The modular patch form is a little more complex, though it only occupies two Edit screen tabs (Rack and Patch). The Rack displays the 24 module slots that can be filled with a range of emulated synthesis building blocks (oscillators, filters, mixers, etc). These can be selected and edited either via the dedicated control knobs (oscillator, envelope, etc.) or with the jog wheel/cursor combo.
Modules can easily be added, removed or changed for a different model (e.g. from a CS-80 filter to a Jupiter-8 version). The Patch screen displays the modules in 'wired' form to highlight the interconnections (colour coded by connection type) and allows the user to isolate modules and their routings.
Galaxy and 2D Envelope
In among the classic synthesis control sources (LFOs, envelopes, etc.) are two unique functions that can really add real spice to even the simplest of Programs.
The Galaxy module combines three LFOs to produce complex modulations to two multi-destination outputs (X and Y). The output of two LFOs (A and B) are plotted as coordinates on a two dimensional plane which are further modulated by a third LFO (Phi), which itself can be skewed with relation to the X-Y plane. The result is a constantly evolving modulator that can drive sequences wild.
The 2D Envelope is a looped multistage modulator with four separate outputs (A to D) arranged around a circle (N, S, E & W). Within the circle are five linked points that can be placed anywhere via the joystick.
The 'modulation' loops between these points continuously (based on a specific input source) over user-defined time periods (up to 13.6 seconds) and thus passes the 'modulation' between the four outputs according to their relativity to the five loop points. The overall loop time can be shifted by a multiplier too and thus produce some very slow (r)evolutions, with the results being rich non-linear modulations.

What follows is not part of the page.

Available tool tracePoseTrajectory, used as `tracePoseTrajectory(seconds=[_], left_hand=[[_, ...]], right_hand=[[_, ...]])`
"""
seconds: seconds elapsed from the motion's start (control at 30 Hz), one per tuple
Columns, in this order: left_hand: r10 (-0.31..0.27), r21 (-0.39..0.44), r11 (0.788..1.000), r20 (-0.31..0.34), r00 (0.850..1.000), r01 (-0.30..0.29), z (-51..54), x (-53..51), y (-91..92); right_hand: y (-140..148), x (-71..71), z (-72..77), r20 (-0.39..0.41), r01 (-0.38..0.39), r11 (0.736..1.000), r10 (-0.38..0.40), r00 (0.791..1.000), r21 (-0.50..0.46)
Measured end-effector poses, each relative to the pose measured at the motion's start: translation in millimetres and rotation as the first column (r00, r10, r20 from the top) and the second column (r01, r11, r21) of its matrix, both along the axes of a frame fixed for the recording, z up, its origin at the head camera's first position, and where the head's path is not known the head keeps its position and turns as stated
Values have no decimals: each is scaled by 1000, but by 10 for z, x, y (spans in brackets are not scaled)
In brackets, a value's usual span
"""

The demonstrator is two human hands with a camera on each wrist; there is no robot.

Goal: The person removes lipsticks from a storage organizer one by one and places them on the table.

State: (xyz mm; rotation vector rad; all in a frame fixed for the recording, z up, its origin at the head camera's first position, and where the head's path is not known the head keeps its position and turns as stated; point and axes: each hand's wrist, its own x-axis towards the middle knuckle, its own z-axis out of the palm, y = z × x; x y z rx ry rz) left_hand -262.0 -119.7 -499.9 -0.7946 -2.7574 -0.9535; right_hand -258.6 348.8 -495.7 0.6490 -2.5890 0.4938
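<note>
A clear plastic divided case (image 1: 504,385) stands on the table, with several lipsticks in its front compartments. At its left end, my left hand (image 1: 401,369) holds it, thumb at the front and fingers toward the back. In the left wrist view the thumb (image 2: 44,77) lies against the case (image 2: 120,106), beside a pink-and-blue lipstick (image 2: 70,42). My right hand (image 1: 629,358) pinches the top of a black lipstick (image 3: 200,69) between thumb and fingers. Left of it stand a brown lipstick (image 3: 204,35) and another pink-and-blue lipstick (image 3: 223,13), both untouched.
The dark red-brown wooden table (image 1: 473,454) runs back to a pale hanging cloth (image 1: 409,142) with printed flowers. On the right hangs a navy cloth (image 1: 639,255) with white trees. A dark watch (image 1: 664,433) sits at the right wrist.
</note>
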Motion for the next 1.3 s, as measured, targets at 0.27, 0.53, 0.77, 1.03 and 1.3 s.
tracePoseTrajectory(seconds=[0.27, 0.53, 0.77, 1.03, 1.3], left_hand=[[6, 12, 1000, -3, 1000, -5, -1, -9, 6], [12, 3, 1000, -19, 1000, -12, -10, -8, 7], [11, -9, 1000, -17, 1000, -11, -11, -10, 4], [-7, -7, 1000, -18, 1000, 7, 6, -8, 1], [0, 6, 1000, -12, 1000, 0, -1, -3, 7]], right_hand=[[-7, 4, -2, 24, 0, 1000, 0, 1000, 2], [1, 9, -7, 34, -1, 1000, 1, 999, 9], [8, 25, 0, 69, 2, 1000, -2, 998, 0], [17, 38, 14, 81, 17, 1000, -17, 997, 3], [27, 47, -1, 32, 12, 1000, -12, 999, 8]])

The levels of the main stereo output and the eight auxiliary outputs are healthy but not overpowering so that the headroom needed for highly resonant filter settings, for instance, do not distort either the Origin amps or the proceeding line amp/mixer.

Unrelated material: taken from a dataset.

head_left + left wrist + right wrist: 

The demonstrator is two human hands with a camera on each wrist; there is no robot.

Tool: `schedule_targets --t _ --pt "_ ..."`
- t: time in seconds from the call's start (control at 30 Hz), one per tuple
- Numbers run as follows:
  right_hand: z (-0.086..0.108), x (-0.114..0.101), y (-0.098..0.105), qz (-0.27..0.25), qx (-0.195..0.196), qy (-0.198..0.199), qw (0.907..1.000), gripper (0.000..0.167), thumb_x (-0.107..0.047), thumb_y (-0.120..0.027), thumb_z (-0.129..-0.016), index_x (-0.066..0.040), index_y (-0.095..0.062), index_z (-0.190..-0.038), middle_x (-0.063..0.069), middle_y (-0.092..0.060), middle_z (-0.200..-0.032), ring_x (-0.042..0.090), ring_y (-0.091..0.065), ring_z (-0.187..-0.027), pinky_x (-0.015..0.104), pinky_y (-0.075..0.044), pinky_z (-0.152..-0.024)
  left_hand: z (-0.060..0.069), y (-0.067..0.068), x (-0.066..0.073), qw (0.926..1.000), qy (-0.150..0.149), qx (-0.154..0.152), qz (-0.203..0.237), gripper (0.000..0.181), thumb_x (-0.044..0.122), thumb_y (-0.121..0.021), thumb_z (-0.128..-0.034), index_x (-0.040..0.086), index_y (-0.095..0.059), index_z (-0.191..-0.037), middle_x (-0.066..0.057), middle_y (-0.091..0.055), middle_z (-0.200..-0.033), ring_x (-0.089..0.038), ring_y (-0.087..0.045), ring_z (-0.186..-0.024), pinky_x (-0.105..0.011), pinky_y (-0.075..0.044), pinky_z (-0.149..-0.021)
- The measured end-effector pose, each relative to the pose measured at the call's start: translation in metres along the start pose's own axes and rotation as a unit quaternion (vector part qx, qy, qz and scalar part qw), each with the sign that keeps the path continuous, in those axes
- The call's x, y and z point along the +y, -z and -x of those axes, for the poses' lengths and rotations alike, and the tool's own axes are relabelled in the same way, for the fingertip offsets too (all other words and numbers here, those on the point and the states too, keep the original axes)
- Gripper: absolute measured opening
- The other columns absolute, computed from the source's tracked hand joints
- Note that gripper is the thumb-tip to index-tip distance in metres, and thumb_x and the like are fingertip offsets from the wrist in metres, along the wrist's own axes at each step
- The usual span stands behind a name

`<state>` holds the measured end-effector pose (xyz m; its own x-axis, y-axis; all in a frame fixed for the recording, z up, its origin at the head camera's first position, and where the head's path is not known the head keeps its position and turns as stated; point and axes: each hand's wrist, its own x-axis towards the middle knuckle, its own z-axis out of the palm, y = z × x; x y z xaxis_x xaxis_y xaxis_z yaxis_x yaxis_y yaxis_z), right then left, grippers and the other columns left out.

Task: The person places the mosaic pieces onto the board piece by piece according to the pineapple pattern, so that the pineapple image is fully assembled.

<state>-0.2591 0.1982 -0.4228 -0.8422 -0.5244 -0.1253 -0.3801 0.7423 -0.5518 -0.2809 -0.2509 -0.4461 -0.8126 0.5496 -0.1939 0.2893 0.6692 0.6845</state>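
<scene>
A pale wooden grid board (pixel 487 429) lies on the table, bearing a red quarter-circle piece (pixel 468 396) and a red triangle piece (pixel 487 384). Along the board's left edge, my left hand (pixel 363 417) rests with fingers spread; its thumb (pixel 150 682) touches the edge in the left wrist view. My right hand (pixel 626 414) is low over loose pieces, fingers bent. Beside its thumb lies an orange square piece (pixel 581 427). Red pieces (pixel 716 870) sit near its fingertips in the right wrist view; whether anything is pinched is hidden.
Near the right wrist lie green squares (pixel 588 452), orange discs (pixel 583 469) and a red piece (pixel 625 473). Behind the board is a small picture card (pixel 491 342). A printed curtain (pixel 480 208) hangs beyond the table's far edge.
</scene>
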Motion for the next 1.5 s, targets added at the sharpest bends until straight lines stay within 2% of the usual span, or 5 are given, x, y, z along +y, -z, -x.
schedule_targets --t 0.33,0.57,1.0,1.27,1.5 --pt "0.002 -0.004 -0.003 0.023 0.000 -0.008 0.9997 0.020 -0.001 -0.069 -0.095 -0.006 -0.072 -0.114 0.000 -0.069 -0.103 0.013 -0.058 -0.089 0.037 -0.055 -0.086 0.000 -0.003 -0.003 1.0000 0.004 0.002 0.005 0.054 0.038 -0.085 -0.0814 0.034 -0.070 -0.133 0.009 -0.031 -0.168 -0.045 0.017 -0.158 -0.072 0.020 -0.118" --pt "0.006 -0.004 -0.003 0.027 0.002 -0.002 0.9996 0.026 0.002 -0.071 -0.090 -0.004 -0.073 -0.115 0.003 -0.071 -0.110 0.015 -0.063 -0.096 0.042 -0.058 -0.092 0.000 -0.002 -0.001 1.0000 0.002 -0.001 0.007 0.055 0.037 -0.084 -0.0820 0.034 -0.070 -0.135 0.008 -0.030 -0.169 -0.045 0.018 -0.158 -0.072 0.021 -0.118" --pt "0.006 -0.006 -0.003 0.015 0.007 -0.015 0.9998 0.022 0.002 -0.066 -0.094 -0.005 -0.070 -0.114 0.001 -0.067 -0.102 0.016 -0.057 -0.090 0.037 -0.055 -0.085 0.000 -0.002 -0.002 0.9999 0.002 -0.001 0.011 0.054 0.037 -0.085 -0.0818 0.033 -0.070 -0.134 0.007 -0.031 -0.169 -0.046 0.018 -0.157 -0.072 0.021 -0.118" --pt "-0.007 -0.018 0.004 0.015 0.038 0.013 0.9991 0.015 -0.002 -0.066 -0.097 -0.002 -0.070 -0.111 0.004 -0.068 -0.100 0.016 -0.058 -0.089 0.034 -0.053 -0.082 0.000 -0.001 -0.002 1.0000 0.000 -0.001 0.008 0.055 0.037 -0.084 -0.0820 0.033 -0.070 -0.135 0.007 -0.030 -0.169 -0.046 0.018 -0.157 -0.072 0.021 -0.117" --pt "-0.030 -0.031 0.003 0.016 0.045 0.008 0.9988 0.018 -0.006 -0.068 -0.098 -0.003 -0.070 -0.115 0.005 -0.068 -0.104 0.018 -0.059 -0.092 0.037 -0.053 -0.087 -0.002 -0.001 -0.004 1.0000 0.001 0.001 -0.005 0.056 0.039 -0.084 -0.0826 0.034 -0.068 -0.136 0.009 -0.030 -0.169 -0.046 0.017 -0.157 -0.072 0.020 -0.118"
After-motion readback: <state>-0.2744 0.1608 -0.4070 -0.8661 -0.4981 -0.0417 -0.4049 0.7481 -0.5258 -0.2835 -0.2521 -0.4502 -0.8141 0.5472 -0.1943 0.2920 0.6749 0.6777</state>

The audio input (yes, you can treat any external source to the filters and effects just like an oscillator, and yes, it sounds amazing!) has plenty of gain available for most sources. The S/PDIF output cannot be externally clocked, so the recipient device must be able to act as clock slave.
On the subject of sound, it must be said that the Origin keyboard is awesome and as good an emulation of classic analogue synths as you will find right now. The TAE (True Analog Emulation) algorithm keeps the digitally created sound convincingly analogue and the amount of instability or 'thickness' can be altered in each Program via the TAE control.
To key or not to key?
As a digital hardware synthesizer the Origin keyboard is in a field of its own, possessed of a truly pleasing sound quality coupled with a high degree of tweakability. The keyboard may not be of the fully weighted variety, but then nor were most of the synths it's emulating.
The mounting of the Origin on to the keyboard section does make it portable, but the weight and odd shape will necessitate a specific flight case. One could get a decent controller keyboard for less than the £600 price difference from the desktop Origin, but the positioning of the hinged mount make it more convenient for performance and programming.
As for the price, the original Origin is definitely not cheap either and this is no wonder considering the range and quality of analogue synthesis emulation and build that's provided, and so the same is true of this new keyboard version.
This is a fantastic and rewarding instrument with a sound that is unrivalled in the emulation stakes - just don't skimp on the flight case.